Старые долги | страница 37




Со второго курса университета Билибин вылетел с грохотом. Летел — думал, костей не соберет. За публичное восхваление идеалистической науки кибернетики, а вернее — за недостойное студента поведение. Правильная оказалась формулировочка, точная, поскольку он ректора старым ослом обозвал. Ректору тогда едва за сорок перевалило, он обиделся вдвойне.

Но публичного восхваления кибернетики не было. Иннокентий эти гнилые теории только перед Васькой Соловьевым развивал. Ну да ладно, тогда на многих затмение нашло. Не то его поразило, что друг, можно сказать, с детства ректору доложил, а то, что именно Васька, которого он с детства же на своих плечах тащил.

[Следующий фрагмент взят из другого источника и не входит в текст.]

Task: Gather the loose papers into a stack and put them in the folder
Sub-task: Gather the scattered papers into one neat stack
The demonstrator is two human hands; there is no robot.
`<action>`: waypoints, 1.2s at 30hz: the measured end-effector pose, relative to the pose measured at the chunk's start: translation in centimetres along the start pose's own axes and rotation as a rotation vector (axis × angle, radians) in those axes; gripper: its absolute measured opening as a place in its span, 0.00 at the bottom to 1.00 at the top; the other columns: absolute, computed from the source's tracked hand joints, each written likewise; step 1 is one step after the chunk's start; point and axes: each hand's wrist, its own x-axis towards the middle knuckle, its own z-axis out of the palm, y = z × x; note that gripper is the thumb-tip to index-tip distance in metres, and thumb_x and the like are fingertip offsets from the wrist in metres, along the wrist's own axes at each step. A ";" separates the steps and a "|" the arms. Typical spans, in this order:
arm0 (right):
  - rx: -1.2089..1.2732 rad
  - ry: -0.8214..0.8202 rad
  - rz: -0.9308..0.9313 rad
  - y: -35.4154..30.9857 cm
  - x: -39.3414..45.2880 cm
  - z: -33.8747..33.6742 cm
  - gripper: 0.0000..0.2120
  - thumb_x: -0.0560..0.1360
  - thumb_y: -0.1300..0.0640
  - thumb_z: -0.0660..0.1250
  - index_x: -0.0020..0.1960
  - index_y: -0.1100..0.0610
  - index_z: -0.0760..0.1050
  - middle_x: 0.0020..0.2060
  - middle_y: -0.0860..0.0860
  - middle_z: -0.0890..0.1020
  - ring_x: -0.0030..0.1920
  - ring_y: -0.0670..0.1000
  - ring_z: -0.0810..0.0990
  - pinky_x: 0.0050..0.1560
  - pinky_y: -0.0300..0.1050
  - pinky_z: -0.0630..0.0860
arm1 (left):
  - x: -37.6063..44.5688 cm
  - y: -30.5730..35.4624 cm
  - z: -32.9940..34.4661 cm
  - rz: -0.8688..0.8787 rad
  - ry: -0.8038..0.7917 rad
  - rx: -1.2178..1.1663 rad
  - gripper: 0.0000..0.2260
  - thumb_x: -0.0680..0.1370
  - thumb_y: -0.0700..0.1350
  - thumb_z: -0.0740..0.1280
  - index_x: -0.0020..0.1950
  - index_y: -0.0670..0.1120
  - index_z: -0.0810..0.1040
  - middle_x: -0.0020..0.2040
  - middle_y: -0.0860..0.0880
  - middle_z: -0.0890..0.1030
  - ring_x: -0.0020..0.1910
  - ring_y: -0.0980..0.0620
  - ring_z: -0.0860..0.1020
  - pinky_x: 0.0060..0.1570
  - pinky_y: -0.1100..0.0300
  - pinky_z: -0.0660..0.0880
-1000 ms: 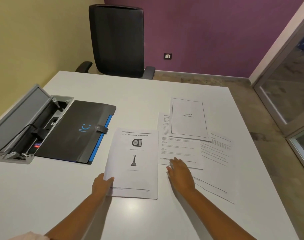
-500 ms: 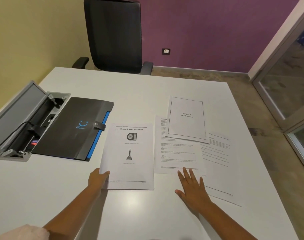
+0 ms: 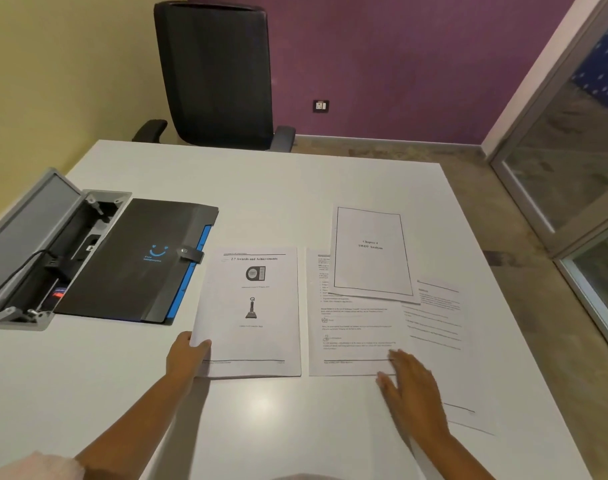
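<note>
Right hand point(image 3: 411, 389) flat, grip released, palm on overlapping text sheets point(image 3: 358, 327) to slide them. Left hand point(image 3: 185, 355) pinches corner of awards page point(image 3: 252, 313), likely stack base. Chapter page point(image 3: 370, 251) beyond. Folder point(image 3: 136, 261) closed, far left on surface point(image 3: 295, 181).

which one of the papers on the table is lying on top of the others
The bordered "Chapter 4 SWOT Analysis" title page, farthest from the person. It overlaps the two text pages beneath it; the awards page lies apart.
</note>
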 end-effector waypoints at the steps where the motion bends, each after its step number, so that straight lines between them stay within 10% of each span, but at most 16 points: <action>1: 0.038 0.093 0.068 0.4 0.5 -0.6 0.26 0.75 0.42 0.58 0.69 0.53 0.66 0.69 0.49 0.69 0.70 0.51 0.65 0.72 0.52 0.61 | 0.1 0.0 0.0 0.000 0.005 -0.008 0.20 0.77 0.42 0.64 0.66 0.36 0.65 0.63 0.36 0.72 0.60 0.36 0.72 0.60 0.45 0.70; 6: 0.248 0.130 0.526 1.9 2.6 -3.0 0.29 0.73 0.45 0.65 0.67 0.61 0.67 0.63 0.61 0.73 0.65 0.63 0.68 0.61 0.60 0.68 | -0.2 0.6 0.3 0.072 0.143 0.099 0.22 0.74 0.42 0.68 0.66 0.39 0.67 0.64 0.36 0.72 0.59 0.35 0.73 0.58 0.42 0.72; 11: 0.298 0.003 0.608 0.9 3.1 -2.6 0.27 0.72 0.40 0.64 0.62 0.59 0.71 0.60 0.57 0.75 0.59 0.60 0.74 0.57 0.55 0.72 | -1.4 1.6 1.6 0.155 0.297 0.199 0.18 0.73 0.41 0.69 0.61 0.38 0.74 0.62 0.36 0.73 0.60 0.36 0.72 0.58 0.43 0.71; 15: 0.373 -0.115 0.588 -0.5 3.9 -2.4 0.17 0.75 0.48 0.63 0.55 0.61 0.75 0.46 0.57 0.82 0.43 0.56 0.80 0.49 0.49 0.78 | -2.1 2.6 2.7 0.220 0.152 0.051 0.15 0.75 0.39 0.66 0.61 0.38 0.73 0.64 0.37 0.71 0.60 0.38 0.73 0.59 0.47 0.71; 18: 0.830 -0.181 0.758 -1.0 4.3 -2.9 0.07 0.76 0.56 0.64 0.47 0.60 0.72 0.30 0.58 0.81 0.20 0.48 0.72 0.23 0.38 0.70 | -2.5 3.3 3.4 0.217 -0.059 -0.088 0.13 0.77 0.42 0.63 0.60 0.39 0.73 0.62 0.40 0.75 0.57 0.41 0.76 0.56 0.50 0.73; 21: 1.178 -0.312 0.919 -0.8 3.9 -3.9 0.12 0.76 0.57 0.65 0.35 0.61 0.74 0.24 0.53 0.74 0.17 0.46 0.67 0.18 0.33 0.65 | -3.6 4.3 4.0 0.141 -0.278 -0.222 0.10 0.78 0.47 0.61 0.54 0.42 0.74 0.53 0.43 0.79 0.47 0.45 0.79 0.40 0.57 0.75; 29: 0.728 -0.413 0.487 -3.3 1.4 -4.4 0.19 0.76 0.45 0.60 0.41 0.61 0.74 0.35 0.57 0.83 0.31 0.55 0.77 0.28 0.40 0.70 | -5.1 4.8 5.7 -0.065 -0.556 -0.284 0.11 0.77 0.52 0.63 0.48 0.44 0.76 0.49 0.45 0.81 0.47 0.41 0.80 0.53 0.43 0.77; 32: 0.319 -0.190 0.265 -2.4 0.5 -3.4 0.26 0.71 0.34 0.56 0.48 0.56 0.76 0.47 0.53 0.82 0.51 0.55 0.79 0.46 0.45 0.74 | -5.9 4.1 6.1 -0.072 -0.647 -0.236 0.06 0.78 0.44 0.62 0.47 0.41 0.73 0.44 0.41 0.80 0.40 0.41 0.80 0.44 0.46 0.79; 36: -0.101 -0.274 0.250 -0.2 -0.5 -1.4 0.44 0.69 0.32 0.61 0.75 0.50 0.46 0.76 0.52 0.46 0.76 0.54 0.45 0.72 0.58 0.50 | -6.6 3.1 6.6 -0.089 -0.668 -0.229 0.05 0.78 0.42 0.60 0.46 0.41 0.74 0.38 0.42 0.80 0.33 0.44 0.80 0.37 0.54 0.78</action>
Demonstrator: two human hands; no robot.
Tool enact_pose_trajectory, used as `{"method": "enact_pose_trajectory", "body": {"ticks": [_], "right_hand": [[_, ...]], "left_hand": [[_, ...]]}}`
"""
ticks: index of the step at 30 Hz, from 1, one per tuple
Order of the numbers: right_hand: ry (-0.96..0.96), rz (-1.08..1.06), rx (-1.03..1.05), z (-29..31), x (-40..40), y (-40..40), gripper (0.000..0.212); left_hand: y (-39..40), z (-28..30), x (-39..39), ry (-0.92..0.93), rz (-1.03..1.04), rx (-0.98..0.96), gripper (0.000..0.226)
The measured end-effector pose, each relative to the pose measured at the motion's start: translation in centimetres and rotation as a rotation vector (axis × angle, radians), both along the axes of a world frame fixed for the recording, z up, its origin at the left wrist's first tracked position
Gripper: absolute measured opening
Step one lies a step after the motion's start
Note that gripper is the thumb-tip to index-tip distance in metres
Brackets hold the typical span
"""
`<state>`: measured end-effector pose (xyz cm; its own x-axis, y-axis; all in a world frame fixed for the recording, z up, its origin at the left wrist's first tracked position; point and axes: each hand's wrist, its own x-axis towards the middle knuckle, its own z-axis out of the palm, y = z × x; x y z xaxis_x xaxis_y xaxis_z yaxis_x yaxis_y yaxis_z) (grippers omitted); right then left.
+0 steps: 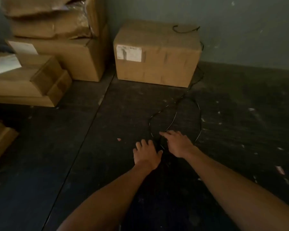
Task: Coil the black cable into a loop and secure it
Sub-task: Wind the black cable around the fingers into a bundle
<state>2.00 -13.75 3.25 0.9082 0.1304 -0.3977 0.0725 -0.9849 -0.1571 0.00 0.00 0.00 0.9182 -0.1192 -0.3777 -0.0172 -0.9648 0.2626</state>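
A thin black cable (198,112) lies in loose curves on the dark floor and runs up past the right side of a cardboard box, with its far end on top of that box. My left hand (146,152) rests low on the floor, fingers spread, just left of the cable's near bend. My right hand (175,141) reaches over the near curves with the index finger stretched out, touching or almost touching the cable. Whether either hand grips the cable is unclear in the dim light.
A cardboard box (157,54) with a white label stands against the wall ahead. More stacked boxes (45,47) fill the left side, and another box corner (0,139) juts in at far left. Small paper scraps (279,170) litter the floor.
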Motion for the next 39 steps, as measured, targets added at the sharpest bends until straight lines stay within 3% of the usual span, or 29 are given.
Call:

Соловьев долго казался не то робким, не то сонным. Поздно сформировался, что ли? Как Илья Муромец: сидел сиднем тридцать три года, а потом силу в себе почувствовал необычайную. Васька силу накопил тоже приличную, судя по тому, с какой энергией он теперь действовал. Его мать была женщиной хотя и малообразованной, но на редкость дальновидной. Обогнав свое время на много лет, она следила за воспитанием учительского сына Кешки Билибина с гораздо большим рвением, чем за воспитанием собственного. Стоило, например, Кешке показаться во дворе в новом пальто, перешитом из старого отцовского пиджака, можно было не сомневаться, что в тот же вечер Соловьев-старший лишится своего пиджака. Стоило Кешке выйти в коридор с древней дедовской балалайкой — на другой день Васька появлялся там же, бренча на облезлой, замызганной до черноты мандолине; вместе они составляли ужасный оркестр. Если Билибин записывался в какой-нибудь школьный кружок, все знали: завтра в тот же кружок с тоской в глазах приплетется Соловьев. Лупили его дома не за плохие отметки вообще — Васька, кстати, учился прилично, — а лишь в тех случаях, когда одновременно за стенкой Кешка похвалялся отметкой хорошей.

По всем законам Васька должен был возненавидеть Кешку, но он довольно быстро познал эти законы, а следовательно, из их жертвы стал их властелином. Сообразил все-таки: с Билибиным нужно дружить и направлять события в желательную сторону. Иннокентий был парень добрый, ради дружбы честно подыгрывал Ваське в его отношениях с родителями, заранее получая информацию о том, что нужно Соловьеву-младшему, а что, наоборот, нежелательно.

Однажды они поднялись на высокий обрыв за городом, смотрели на Ярцевск, как некогда Герцен с Огаревым на Москву с Воробьевых гор. И так же размышляли о неведомом будущем и даже, следуя прекрасному примеру, решили поклясться в вечной дружбе. Правда, клятва у них не получилась, потому что Иннокентий, уже тогда склонный к научному анализу, потребовал уточнить формулировку.